I could have titled this post 8 Great Tips to Prove Your Value to Your Employer
Before you non-job-seekers cut out me, this post very accurately could have been titled 8 Great Tips to Prove Your Value to Your Employer. So, stay tuned.
Let’s be honest. How many times do we need to remind our own employers of our awesomeness? I don’t know about you, but I seem to need to remind my guy every day because he can’t remember a thing.
What’s the problem?
Think about the problem. You’re sending out your resume and employers aren’t calling you back. Ouch. [I’ve already explained why that is in How to Get Your Resume Noticed in 5 Seconds Guaranteed.]
Although recruiters are a funky bunch and review those resumes quickly, they do notice an impact player when they see one. So, how do we get you to SHOW you’re that impact player?
First, you need a great layout…
I’ve shot other videos on showing your fabulousness on your resume. (C’mon people. I can’t show you everything in one 10-minute video!)
It’ll be extremely helpful if you check out these little beauties so you know the best layout and so forth. Of course, there are FREE Templates and other things that will make you love me forever:
How to Build the Ultimate Professional Resume (Video, Instruction, and Template)
Immediately DOWNLOAD the FREE Ultimate Professional Resume Template here
This One Trick Will Make Your College Resume Stand Out (Video, Instruction, and Template)
Immediately DOWNLOAD the FREE Ultimate Collegiate Resume Template here
C’mon buddy. Where are my 8 Tips?
Think about what employers care about. Who makes an impact in their organization? People who these things…
- Generate revenue. Employers love people who generate revenue. Do you generate revenue, profits, and acquire new customers? (Check the video for more commentary on this. I won’t say this again for everyone because I hate repeating myself. You get it.)
- Improve market and brand awareness. Hey marketing-type folks! Are you creating a better-known brand? Measure it any way you can. Is your company getting more inquiries or email addresses? Is your website traffic increasing due to content marketing? Google Analytics anyone?
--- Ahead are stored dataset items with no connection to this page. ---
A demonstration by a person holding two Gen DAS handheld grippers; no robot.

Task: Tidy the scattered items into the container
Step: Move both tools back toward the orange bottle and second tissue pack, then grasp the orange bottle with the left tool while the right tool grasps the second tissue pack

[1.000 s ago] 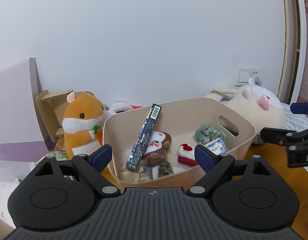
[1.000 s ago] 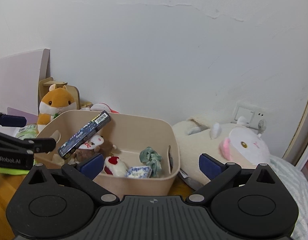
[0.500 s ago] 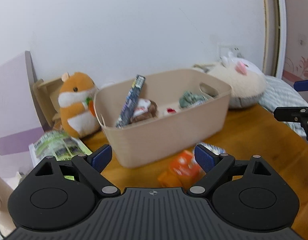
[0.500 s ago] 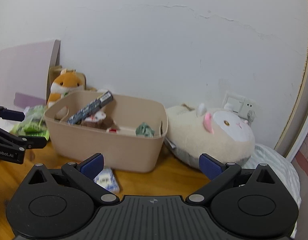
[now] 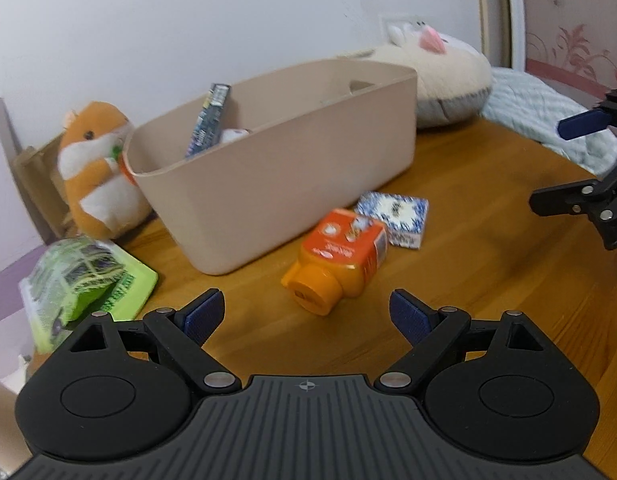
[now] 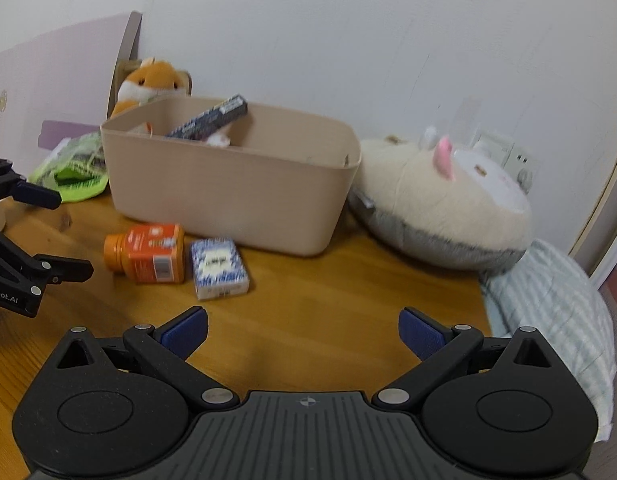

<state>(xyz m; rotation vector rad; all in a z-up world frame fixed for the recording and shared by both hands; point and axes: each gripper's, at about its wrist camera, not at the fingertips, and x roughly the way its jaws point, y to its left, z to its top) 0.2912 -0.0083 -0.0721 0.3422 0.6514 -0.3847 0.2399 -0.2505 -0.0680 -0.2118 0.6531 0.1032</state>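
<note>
A beige bin [image 5: 276,184] [image 6: 236,196] stands on the wooden table [image 5: 488,264] with a long dark box [image 5: 208,126] [image 6: 212,120] leaning inside it. In front of the bin lie an orange bottle [image 5: 336,258] [image 6: 148,252] on its side and a blue-and-white patterned packet [image 5: 394,218] [image 6: 218,268]. My left gripper [image 5: 306,316] is open just short of the bottle's cap, nothing between its pads. My right gripper [image 6: 302,334] is open over bare table, to the near right of the packet.
An orange hamster plush [image 5: 96,168] [image 6: 148,80] sits left of the bin. A green packet [image 5: 80,284] [image 6: 74,168] lies at the left. A cream plush [image 5: 436,76] [image 6: 440,208] and a striped cloth [image 6: 548,300] are on the right. A wall runs behind.
Both grippers have dropped from above the bin toward the table in front of it. The orange bottle and the patterned packet have come into view. Both sets of jaws stayed open.
</note>
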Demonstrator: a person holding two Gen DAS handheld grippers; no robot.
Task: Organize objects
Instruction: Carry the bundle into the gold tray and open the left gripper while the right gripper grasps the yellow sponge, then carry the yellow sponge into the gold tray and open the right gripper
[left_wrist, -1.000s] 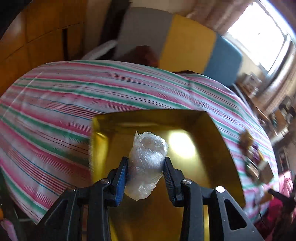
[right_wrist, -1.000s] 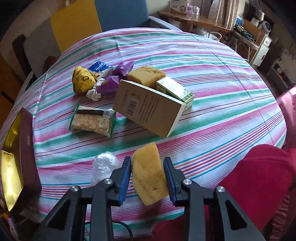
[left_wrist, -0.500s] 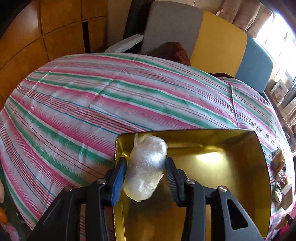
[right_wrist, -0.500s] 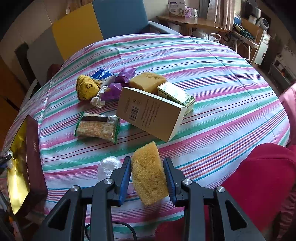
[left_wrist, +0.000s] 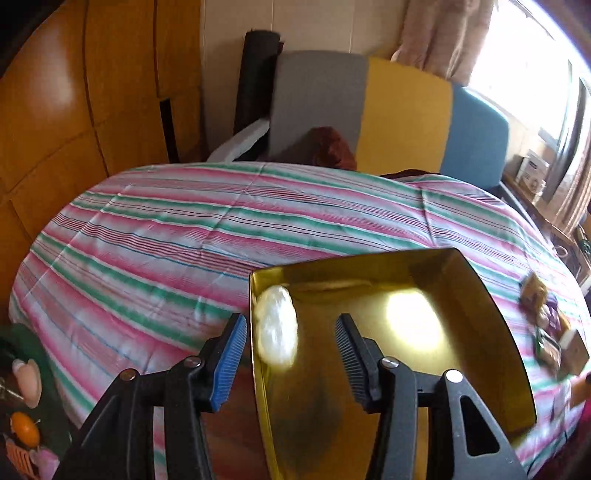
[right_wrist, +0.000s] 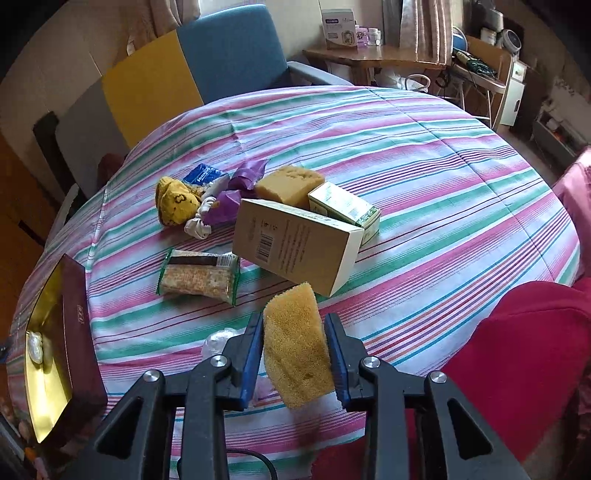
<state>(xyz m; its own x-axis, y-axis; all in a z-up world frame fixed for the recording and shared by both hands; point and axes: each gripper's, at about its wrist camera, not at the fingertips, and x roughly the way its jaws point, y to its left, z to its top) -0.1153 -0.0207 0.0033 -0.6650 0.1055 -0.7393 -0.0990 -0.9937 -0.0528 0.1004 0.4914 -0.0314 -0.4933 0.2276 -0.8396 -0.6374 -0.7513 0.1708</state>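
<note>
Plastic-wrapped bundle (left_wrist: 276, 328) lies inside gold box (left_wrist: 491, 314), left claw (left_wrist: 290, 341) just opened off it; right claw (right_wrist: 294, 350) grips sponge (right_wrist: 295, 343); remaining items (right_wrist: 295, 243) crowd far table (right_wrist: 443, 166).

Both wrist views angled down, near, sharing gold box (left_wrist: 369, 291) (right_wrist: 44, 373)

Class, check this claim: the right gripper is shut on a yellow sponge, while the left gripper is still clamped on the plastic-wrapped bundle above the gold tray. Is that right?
Not quite. The left wrist view shows the left gripper open, its jaws having just been opening; the plastic-wrapped bundle sits free between them, in the gold tray. The right gripper is indeed shut on the yellow sponge.
</note>
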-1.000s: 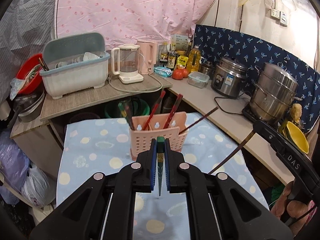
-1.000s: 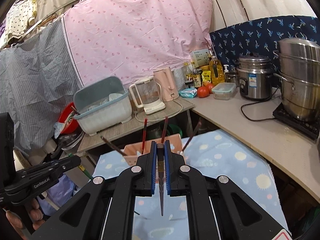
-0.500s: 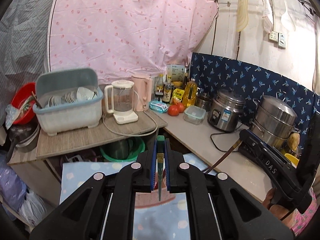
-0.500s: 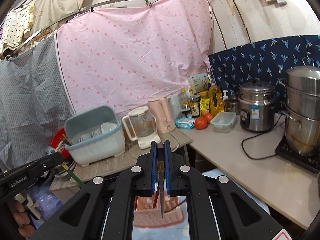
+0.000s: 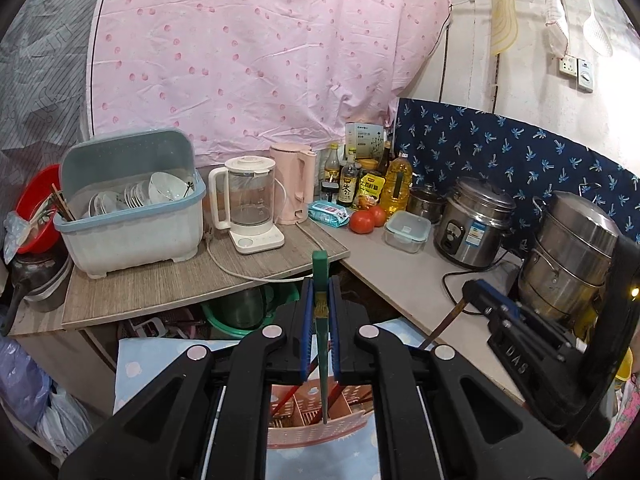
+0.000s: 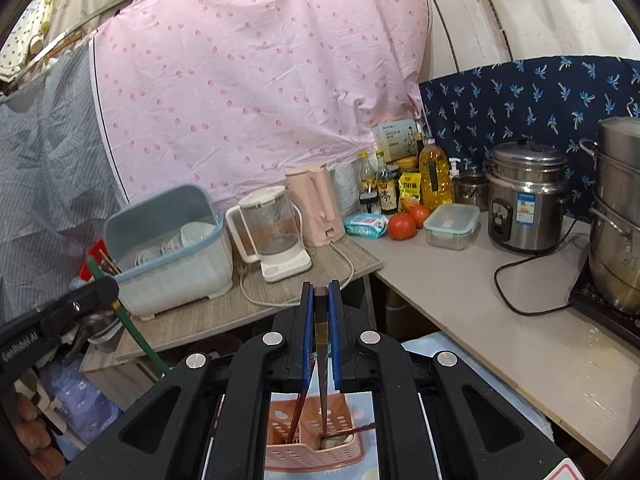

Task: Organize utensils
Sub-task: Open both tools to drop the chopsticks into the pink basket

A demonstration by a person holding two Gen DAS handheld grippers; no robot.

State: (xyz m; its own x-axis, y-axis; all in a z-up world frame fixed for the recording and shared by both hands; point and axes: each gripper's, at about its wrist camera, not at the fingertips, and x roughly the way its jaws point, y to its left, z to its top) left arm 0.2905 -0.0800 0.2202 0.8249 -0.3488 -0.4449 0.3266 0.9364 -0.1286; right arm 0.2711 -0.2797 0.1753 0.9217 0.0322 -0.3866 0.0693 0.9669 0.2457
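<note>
My left gripper is shut on a green chopstick, held upright with its tip down over the pink utensil holder on the blue dotted cloth. My right gripper is shut on a dark brown chopstick whose tip reaches down into a compartment of the pink holder. Several red and brown chopsticks stand in the holder. The right gripper also shows in the left wrist view, and the left one in the right wrist view.
A dish bin with bowls, a glass kettle and a pink kettle stand on the wooden shelf. Bottles, tomatoes, a lidded box, a rice cooker and a steel steamer pot line the counter at right.
Both grippers have risen and tilted up over the holder, which has dropped to the bottom of both views. Each chopstick now points down into it.
</note>
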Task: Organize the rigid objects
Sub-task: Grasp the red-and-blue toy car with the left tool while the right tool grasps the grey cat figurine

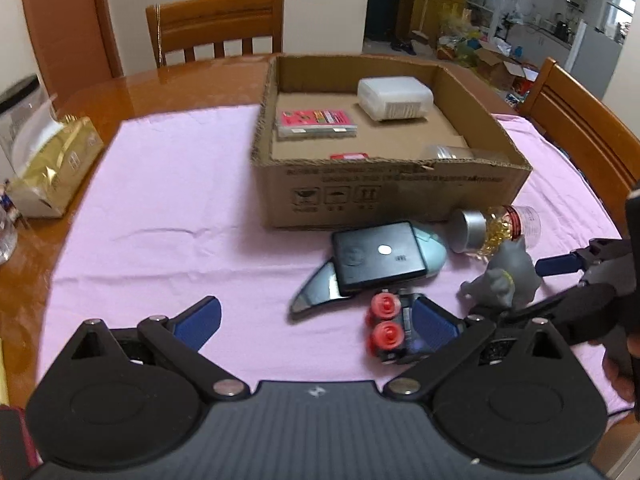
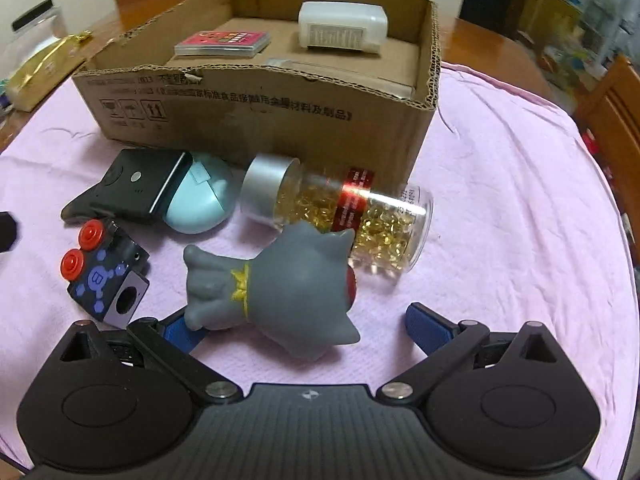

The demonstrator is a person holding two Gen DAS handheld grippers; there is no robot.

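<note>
The grey cat figurine [image 2: 280, 280] lies on its side in front of the cardboard box [image 2: 260, 120], whose printed Chinese text is too blurred to read. A black cube [image 2: 104, 276] left of the box front shows a "B". The right gripper [image 2: 304, 328] is spread wide around the figurine; the left gripper [image 1: 316, 320] gapes empty.

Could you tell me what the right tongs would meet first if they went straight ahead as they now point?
Most likely the grey cat figurine, lying between the open right tongs; the capsule bottle lies beyond.
</note>
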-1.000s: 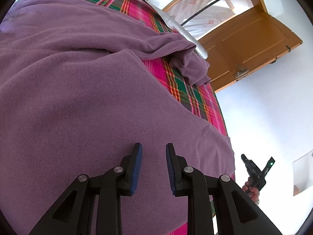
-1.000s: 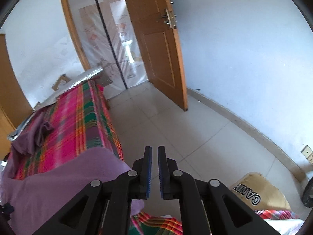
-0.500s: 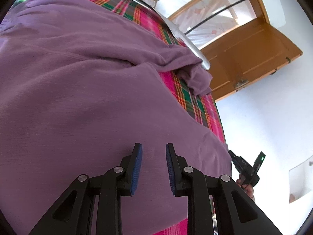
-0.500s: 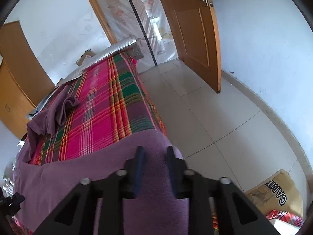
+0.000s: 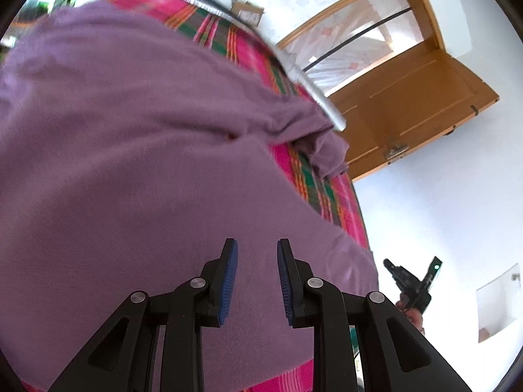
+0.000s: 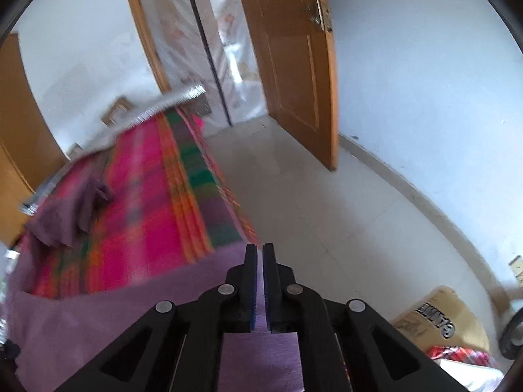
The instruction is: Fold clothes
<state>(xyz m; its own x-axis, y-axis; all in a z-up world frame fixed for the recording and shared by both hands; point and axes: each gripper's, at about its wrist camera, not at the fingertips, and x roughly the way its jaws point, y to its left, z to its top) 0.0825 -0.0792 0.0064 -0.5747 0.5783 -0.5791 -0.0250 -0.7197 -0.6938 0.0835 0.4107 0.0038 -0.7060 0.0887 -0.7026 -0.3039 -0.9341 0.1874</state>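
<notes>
A purple fleece garment (image 5: 137, 150) lies spread over a bed with a pink plaid cover (image 5: 340, 202). One sleeve (image 5: 327, 150) lies bunched toward the far edge. My left gripper (image 5: 257, 258) is open just above the cloth, holding nothing. In the right wrist view my right gripper (image 6: 260, 254) is shut on the near edge of the purple garment (image 6: 130, 310), with purple cloth showing between its pads. The right gripper also shows in the left wrist view (image 5: 412, 281), beyond the bed's corner.
An open wooden door (image 6: 294, 65) and a plastic-curtained doorway (image 6: 209, 49) stand past the bed's end. Tiled floor (image 6: 327, 212) runs along the bed's right side. A printed sack (image 6: 441, 320) lies on the floor at lower right.
My right gripper opened over the garment's edge, then shut on it. My left gripper stayed open and drifted over the cloth, with the view tilting toward the bed's far side.
</notes>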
- Customer attraction and leads. Inside sellers or anyone on the front end of sales can be opening doors. You might not be closing the deal for your company, but you’re filling your sales pipeline. Any lead generation works. Managing a booth at an industry fair? Are you collecting business cards or starting a customer or partnership relationship?
- Customer happiness. Service people can rejoice! Maybe you’re a call center operator and helping people who call in because your product or service is broken. You fix it. Voila! What are your customer satisfaction scores? What is your customer retention rate? What about renewals and renewal rate?
- Corporate growth and security. Let’s not forget the executives. Have you done anything related to supporting an Initial Public Offering, acquisition, divestiture, etc. Is your corporate and online security safer?
- Employee happiness. Human resources, recruiters, and all who manage employees can focus on happiness. What are those employee satisfaction scores? Are your employees staying? Is your attrition bad or is your tenure really, really great? Are your recruitment numbers good? Are they healthy? Are your people progressing through their careers and going through the ranks and staying with you because you offer such great opportunities?
- Cost reduction. Yeah baby!! Let’s save some money! Did you do anything to save your company money? That could be anything. It could be optimizing a system that makes you run more efficiently. It could be reducing expenses. Processes you do faster save money.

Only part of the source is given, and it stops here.